• [WHAT YOU NEED TO DO]:
Two lines in the data below mark the range: the one with "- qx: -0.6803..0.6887" and the one with "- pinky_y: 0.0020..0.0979". Return both, along with every line between them, exactly.

• [MATERIAL TO PROCESS]:
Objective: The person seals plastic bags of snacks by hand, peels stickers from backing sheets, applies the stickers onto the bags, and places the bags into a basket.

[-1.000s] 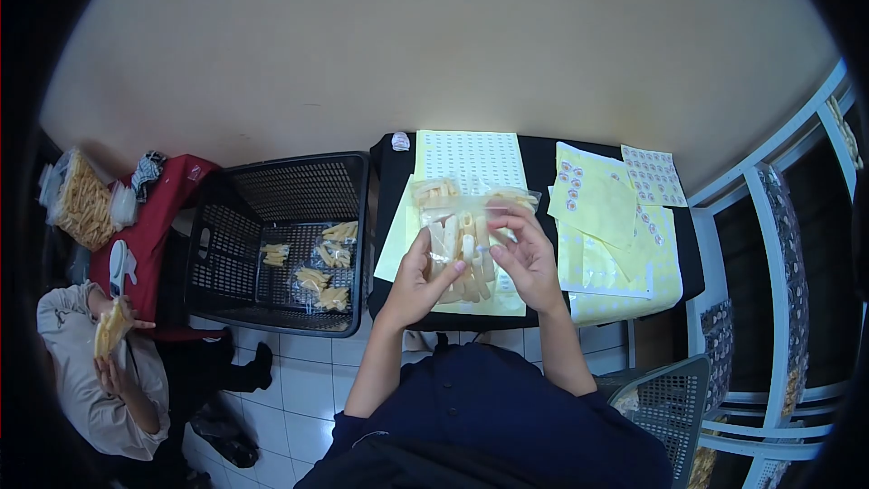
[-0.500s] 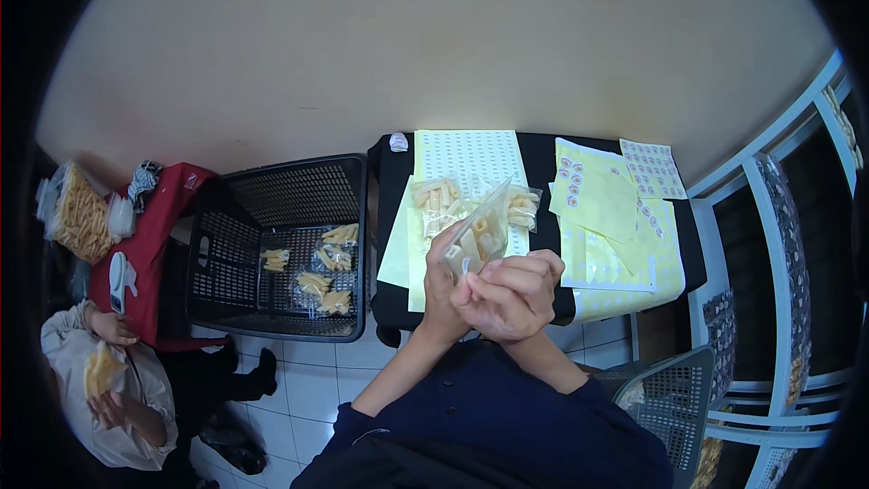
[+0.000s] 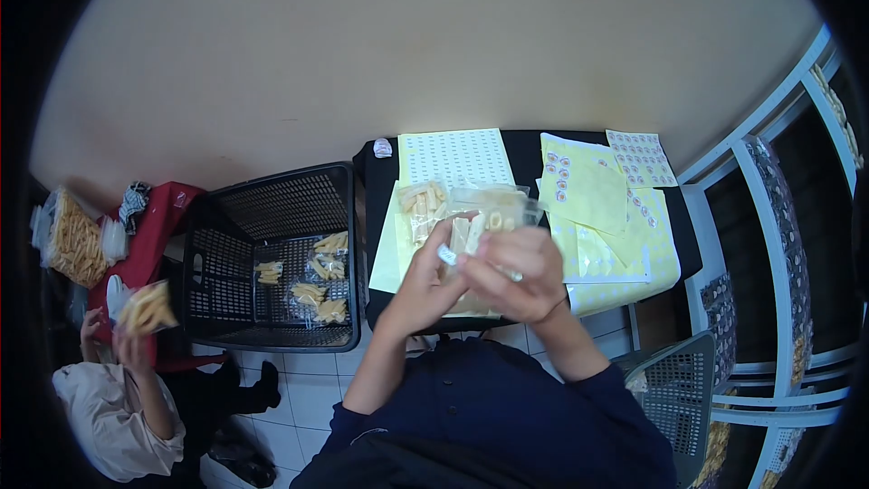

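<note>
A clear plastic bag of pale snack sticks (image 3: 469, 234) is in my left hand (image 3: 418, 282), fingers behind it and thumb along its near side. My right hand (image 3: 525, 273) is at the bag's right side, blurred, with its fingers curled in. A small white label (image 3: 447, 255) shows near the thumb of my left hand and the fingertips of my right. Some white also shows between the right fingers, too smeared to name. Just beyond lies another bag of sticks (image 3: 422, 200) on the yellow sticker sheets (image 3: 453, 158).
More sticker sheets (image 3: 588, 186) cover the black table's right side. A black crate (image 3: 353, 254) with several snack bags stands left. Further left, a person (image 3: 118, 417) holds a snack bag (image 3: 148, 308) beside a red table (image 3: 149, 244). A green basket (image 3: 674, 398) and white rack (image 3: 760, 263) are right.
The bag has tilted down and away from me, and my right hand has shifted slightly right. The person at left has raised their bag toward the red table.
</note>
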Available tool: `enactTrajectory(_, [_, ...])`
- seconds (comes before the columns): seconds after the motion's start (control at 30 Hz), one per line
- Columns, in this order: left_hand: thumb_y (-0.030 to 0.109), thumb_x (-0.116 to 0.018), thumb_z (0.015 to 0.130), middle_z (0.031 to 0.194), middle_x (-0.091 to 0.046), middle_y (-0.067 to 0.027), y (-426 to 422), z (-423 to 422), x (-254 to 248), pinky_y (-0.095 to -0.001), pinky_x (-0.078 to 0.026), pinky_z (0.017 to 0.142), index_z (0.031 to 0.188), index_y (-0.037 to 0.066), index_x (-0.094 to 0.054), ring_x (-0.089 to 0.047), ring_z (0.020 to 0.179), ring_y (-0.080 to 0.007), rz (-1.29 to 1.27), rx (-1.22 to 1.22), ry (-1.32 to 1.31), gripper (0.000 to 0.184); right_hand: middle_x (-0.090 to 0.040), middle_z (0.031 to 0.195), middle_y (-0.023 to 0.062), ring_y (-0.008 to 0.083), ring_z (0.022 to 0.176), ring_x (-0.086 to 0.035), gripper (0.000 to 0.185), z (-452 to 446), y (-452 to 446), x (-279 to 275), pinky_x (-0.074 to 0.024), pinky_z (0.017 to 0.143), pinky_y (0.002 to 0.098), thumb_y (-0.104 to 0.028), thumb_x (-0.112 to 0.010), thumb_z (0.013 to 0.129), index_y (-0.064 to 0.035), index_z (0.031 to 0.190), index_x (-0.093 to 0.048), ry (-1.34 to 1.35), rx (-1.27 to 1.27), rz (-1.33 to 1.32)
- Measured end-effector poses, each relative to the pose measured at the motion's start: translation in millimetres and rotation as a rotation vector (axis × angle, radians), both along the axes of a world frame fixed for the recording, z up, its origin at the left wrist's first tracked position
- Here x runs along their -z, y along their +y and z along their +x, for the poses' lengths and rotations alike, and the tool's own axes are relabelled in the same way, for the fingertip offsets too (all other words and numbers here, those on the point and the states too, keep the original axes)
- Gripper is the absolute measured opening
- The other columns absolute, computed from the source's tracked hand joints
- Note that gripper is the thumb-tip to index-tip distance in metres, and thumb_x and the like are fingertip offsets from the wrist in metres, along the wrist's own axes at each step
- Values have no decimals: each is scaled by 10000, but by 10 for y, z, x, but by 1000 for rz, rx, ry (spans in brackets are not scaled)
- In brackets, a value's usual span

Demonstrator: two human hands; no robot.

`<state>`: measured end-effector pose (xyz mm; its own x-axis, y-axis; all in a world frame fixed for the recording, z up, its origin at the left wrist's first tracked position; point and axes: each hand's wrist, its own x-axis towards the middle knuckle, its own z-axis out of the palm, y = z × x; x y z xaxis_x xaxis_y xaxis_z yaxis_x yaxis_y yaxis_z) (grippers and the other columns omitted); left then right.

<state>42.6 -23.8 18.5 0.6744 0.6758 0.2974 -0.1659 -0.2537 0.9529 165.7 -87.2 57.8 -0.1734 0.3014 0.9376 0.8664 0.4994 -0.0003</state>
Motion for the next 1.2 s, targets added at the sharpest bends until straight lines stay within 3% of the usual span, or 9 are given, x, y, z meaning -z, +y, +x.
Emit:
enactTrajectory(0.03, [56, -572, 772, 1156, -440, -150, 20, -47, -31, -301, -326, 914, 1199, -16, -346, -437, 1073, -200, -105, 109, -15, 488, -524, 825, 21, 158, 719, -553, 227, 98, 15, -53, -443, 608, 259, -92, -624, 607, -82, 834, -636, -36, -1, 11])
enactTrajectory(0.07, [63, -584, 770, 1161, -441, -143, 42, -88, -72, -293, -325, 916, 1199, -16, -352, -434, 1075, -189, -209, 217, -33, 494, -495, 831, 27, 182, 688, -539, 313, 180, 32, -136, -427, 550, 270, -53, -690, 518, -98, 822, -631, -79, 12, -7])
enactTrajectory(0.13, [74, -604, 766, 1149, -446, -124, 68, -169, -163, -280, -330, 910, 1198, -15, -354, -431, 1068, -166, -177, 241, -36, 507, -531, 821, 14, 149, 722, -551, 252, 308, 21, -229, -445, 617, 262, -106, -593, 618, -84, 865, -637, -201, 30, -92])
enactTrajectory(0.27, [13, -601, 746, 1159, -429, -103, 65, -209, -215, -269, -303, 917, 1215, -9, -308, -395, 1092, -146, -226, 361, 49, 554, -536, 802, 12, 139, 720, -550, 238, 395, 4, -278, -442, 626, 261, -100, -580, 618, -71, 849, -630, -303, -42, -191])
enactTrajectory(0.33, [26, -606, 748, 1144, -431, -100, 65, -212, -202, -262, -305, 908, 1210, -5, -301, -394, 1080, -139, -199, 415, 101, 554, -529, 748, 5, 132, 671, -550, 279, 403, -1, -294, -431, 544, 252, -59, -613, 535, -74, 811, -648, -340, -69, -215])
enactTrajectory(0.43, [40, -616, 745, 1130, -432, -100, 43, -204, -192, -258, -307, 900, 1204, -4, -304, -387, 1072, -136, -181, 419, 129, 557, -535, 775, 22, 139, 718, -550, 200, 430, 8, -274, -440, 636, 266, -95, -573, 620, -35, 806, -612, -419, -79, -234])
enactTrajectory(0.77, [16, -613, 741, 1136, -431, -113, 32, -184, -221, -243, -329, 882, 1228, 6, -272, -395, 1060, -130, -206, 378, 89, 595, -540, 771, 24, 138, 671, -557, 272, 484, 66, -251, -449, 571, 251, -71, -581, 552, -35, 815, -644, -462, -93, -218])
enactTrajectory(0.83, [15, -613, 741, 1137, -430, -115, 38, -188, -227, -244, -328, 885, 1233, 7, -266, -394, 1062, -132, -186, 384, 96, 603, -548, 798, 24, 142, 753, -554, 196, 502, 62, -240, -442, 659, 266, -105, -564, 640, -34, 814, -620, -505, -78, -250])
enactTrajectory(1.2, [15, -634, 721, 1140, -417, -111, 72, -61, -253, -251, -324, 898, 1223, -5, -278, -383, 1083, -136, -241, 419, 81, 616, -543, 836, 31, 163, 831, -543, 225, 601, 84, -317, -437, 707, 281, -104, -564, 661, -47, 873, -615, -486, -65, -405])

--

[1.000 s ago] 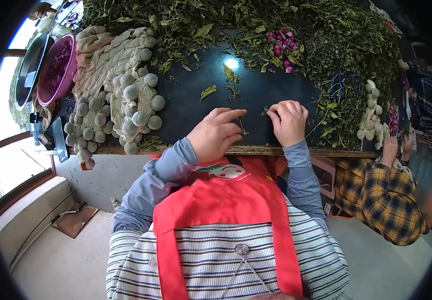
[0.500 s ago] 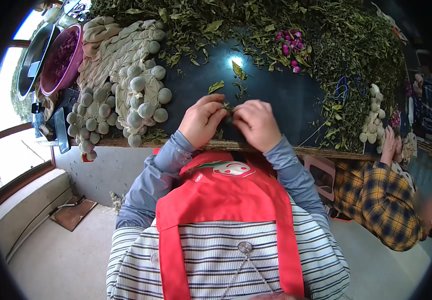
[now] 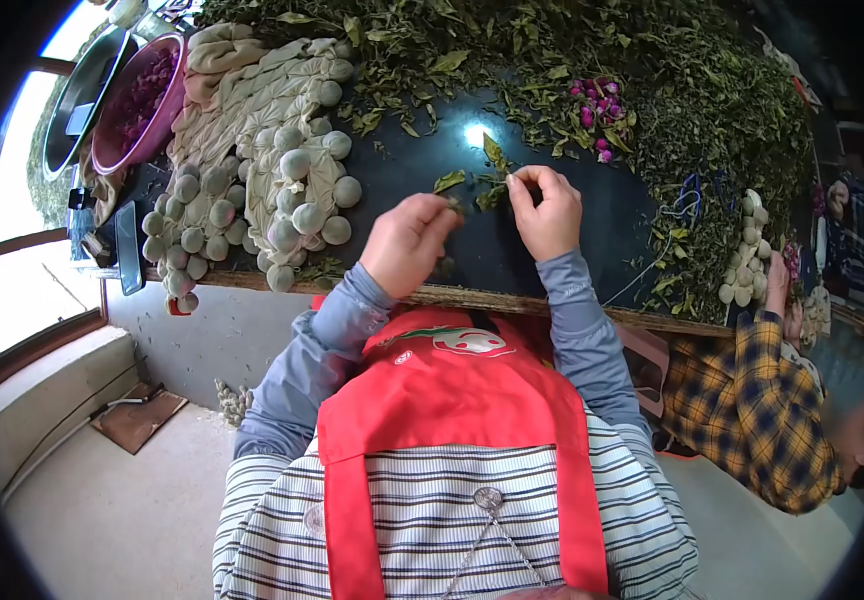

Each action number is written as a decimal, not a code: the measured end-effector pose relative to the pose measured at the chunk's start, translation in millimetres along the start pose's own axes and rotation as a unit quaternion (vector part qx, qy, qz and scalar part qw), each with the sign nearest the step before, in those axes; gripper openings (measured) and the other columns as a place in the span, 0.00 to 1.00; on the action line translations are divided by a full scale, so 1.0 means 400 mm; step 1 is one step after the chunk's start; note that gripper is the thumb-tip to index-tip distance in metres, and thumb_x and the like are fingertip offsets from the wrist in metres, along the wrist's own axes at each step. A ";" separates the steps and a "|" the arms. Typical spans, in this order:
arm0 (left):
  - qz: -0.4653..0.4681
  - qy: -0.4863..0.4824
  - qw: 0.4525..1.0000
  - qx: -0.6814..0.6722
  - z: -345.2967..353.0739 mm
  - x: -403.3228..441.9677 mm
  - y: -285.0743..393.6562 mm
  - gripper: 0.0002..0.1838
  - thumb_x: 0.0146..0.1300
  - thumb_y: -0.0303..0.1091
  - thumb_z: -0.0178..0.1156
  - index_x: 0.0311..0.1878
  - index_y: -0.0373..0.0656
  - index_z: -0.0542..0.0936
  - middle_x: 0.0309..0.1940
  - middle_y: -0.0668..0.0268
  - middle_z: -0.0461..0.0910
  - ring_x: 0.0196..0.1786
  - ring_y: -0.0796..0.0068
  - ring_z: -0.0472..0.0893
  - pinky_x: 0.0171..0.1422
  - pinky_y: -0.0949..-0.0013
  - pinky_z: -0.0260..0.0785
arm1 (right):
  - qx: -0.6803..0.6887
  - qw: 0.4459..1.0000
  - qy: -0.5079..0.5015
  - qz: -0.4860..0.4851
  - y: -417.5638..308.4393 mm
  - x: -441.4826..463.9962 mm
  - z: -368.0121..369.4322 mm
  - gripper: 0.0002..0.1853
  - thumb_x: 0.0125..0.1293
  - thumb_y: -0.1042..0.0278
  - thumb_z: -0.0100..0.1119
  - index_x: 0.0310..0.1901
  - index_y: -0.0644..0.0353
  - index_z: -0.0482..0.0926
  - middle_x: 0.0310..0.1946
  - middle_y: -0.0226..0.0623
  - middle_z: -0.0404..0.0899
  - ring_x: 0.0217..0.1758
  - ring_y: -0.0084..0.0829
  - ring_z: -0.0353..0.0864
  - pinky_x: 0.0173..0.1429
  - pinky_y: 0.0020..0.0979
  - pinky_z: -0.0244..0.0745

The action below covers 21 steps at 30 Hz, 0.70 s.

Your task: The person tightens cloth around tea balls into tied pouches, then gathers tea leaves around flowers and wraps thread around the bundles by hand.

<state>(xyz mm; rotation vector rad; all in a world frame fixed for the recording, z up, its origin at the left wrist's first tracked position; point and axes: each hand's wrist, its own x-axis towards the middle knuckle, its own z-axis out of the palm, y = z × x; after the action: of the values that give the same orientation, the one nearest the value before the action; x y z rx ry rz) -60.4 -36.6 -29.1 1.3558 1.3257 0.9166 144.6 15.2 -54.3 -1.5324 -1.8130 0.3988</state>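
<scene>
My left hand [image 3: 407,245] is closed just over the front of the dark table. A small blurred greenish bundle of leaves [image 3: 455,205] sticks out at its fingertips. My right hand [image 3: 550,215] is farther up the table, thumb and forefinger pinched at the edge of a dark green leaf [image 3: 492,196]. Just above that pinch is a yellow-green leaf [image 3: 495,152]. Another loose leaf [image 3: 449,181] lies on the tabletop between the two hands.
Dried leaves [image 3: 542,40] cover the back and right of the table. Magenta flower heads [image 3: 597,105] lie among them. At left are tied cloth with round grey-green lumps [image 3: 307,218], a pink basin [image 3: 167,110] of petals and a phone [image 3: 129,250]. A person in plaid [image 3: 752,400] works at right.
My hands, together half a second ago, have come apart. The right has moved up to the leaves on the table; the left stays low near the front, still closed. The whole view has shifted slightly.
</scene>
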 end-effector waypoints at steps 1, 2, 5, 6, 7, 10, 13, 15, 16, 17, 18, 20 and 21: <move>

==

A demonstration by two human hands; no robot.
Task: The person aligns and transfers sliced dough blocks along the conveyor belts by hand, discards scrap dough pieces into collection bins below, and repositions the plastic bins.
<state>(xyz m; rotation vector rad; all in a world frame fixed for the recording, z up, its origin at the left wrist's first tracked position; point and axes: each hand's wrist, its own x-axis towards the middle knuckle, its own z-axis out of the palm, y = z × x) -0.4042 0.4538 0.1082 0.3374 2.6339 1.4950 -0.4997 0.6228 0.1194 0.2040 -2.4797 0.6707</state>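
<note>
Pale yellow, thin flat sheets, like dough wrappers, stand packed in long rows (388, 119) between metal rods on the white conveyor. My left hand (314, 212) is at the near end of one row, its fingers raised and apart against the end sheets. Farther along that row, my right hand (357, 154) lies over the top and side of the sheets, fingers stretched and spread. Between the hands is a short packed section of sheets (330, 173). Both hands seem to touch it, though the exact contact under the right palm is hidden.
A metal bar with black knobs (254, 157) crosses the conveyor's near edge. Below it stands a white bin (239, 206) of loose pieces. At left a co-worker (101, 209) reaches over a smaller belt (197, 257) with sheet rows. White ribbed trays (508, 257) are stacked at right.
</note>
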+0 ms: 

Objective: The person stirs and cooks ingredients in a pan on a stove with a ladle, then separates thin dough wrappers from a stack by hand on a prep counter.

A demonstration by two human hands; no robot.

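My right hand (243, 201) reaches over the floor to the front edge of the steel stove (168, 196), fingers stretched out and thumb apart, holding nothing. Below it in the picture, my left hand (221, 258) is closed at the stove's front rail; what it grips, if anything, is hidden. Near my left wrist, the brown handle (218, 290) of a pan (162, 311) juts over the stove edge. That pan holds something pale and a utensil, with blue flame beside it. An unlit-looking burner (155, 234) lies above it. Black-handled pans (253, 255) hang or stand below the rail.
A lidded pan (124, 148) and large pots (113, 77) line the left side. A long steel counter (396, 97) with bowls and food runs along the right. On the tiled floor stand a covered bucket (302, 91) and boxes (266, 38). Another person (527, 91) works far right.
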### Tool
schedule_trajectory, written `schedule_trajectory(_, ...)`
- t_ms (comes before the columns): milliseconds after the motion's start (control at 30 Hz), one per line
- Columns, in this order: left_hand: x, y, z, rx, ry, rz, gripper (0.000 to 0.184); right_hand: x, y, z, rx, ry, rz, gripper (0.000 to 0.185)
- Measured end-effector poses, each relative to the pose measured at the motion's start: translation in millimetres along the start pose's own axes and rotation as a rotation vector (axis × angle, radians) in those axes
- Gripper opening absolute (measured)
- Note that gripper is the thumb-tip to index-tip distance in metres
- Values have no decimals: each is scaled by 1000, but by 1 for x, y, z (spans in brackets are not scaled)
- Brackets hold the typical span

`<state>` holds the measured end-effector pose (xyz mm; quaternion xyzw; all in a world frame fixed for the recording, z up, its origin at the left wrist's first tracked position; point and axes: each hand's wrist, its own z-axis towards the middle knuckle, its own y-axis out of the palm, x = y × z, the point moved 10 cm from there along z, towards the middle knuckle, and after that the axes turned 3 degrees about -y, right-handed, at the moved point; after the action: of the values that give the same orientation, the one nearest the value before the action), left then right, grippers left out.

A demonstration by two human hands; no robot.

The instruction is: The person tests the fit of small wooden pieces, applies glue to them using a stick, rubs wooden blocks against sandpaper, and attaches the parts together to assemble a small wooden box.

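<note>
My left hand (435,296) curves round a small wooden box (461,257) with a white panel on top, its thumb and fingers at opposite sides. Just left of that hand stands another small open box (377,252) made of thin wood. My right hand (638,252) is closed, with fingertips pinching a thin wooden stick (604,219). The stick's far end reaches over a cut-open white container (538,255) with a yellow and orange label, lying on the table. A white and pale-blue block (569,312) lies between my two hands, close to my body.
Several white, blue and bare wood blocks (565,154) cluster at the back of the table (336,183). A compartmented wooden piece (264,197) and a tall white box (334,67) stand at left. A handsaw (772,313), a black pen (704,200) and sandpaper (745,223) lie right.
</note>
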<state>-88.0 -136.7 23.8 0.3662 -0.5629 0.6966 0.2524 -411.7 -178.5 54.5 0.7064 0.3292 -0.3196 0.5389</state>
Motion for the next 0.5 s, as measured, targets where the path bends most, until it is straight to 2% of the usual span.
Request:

• [RESPONSE TO THE TASK]:
  - qx: -0.6803..0.6887
  - qw: 0.4459..1.0000
  - qy: -0.5079..0.5015
  - qz: -0.4860..0.4851
  - y: -417.5638..308.4393 mm
  - x: -441.4826..463.9962 mm
  - z: -368.0121..369.4322 mm
  - gripper: 0.0002..0.1853
  - thumb_x: 0.0125..0.1293
  - thumb_y: -0.1042..0.0278
  - thumb_z: -0.0100..0.1119
  - index_x: 0.0310..0.1901
  - index_y: -0.0644..0.0353
  - index_z: -0.0482..0.0926
  - middle_x: 0.0310..0.1946
  - middle_y: -0.0226..0.0623
  - middle_z: -0.0404..0.0899
  - ring_x: 0.0217..0.1758
  - ring_y: -0.0084..0.0829
  - ring_z: -0.0353..0.0864
  - pinky_x: 0.0173..0.1429
  - pinky_y: 0.0020..0.0979

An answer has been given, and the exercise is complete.